What this task involves:
Retype the listing below exactly, beginning at the line that contains "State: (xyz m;" and ending with its last line.
────
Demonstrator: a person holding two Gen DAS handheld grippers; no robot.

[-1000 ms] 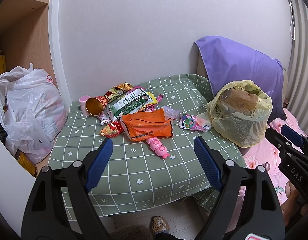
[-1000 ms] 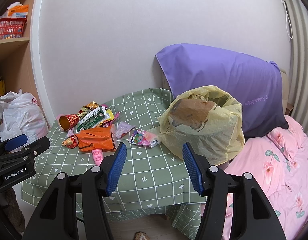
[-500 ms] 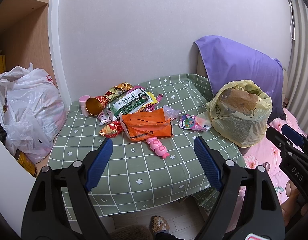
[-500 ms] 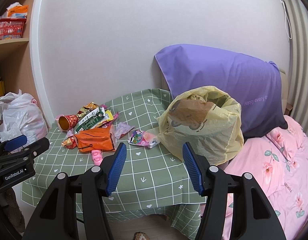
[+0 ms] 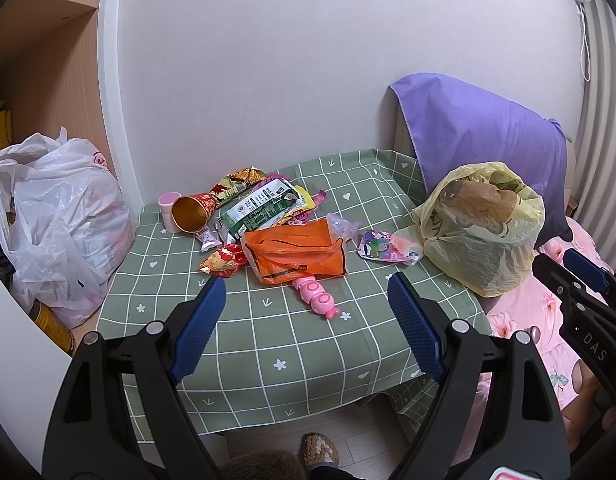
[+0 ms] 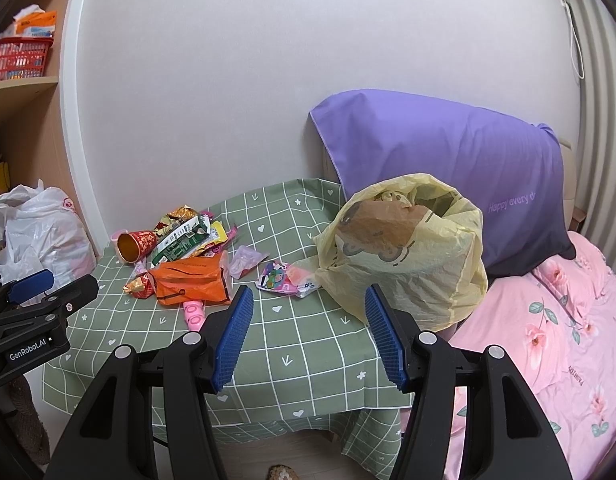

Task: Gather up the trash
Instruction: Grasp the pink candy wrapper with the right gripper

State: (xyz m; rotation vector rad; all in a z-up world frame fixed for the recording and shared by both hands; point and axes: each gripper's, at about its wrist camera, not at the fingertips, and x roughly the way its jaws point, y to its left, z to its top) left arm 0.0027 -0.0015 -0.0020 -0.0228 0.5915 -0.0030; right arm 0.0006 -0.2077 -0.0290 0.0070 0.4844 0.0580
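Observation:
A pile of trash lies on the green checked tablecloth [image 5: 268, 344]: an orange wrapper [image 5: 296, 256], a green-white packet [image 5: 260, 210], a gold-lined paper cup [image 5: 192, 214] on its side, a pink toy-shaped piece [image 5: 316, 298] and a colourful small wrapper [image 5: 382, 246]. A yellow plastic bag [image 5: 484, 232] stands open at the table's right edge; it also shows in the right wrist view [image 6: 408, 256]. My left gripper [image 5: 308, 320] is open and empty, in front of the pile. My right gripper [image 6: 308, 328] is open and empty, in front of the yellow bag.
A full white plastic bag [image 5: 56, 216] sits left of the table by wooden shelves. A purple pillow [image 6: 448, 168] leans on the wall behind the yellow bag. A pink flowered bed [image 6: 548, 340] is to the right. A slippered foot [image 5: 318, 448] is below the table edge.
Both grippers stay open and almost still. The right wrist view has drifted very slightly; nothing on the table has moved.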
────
Task response:
State: (xyz m; rotation vector rad; all in a z-up world frame fixed for the recording and shared by both hands; point and axes: each gripper's, at about its wrist camera, not at the fingertips, and x roughly the way its jaws point, y to its left, z to its top) left arm 0.0027 -0.0015 -0.0020 -0.0228 0.5915 -0.0030; right arm 0.0006 -0.2077 -0.0290 0.0070 0.4844 0.0580
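Observation:
A pile of trash lies on the green checked tablecloth [image 5: 268, 344]: an orange wrapper [image 5: 296, 256], a green-white packet [image 5: 260, 210], a gold-lined paper cup [image 5: 192, 214] on its side, a pink toy-shaped piece [image 5: 316, 298] and a colourful small wrapper [image 5: 382, 246]. A yellow plastic bag [image 5: 484, 232] stands open at the table's right edge; it also shows in the right wrist view [image 6: 408, 256]. My left gripper [image 5: 308, 320] is open and empty, in front of the pile. My right gripper [image 6: 308, 328] is open and empty, in front of the yellow bag.
A full white plastic bag [image 5: 56, 216] sits left of the table by wooden shelves. A purple pillow [image 6: 448, 168] leans on the wall behind the yellow bag. A pink flowered bed [image 6: 548, 340] is to the right. A slippered foot [image 5: 318, 448] is below the table edge.
Both grippers stay open and almost still. The right wrist view has drifted very slightly; nothing on the table has moved.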

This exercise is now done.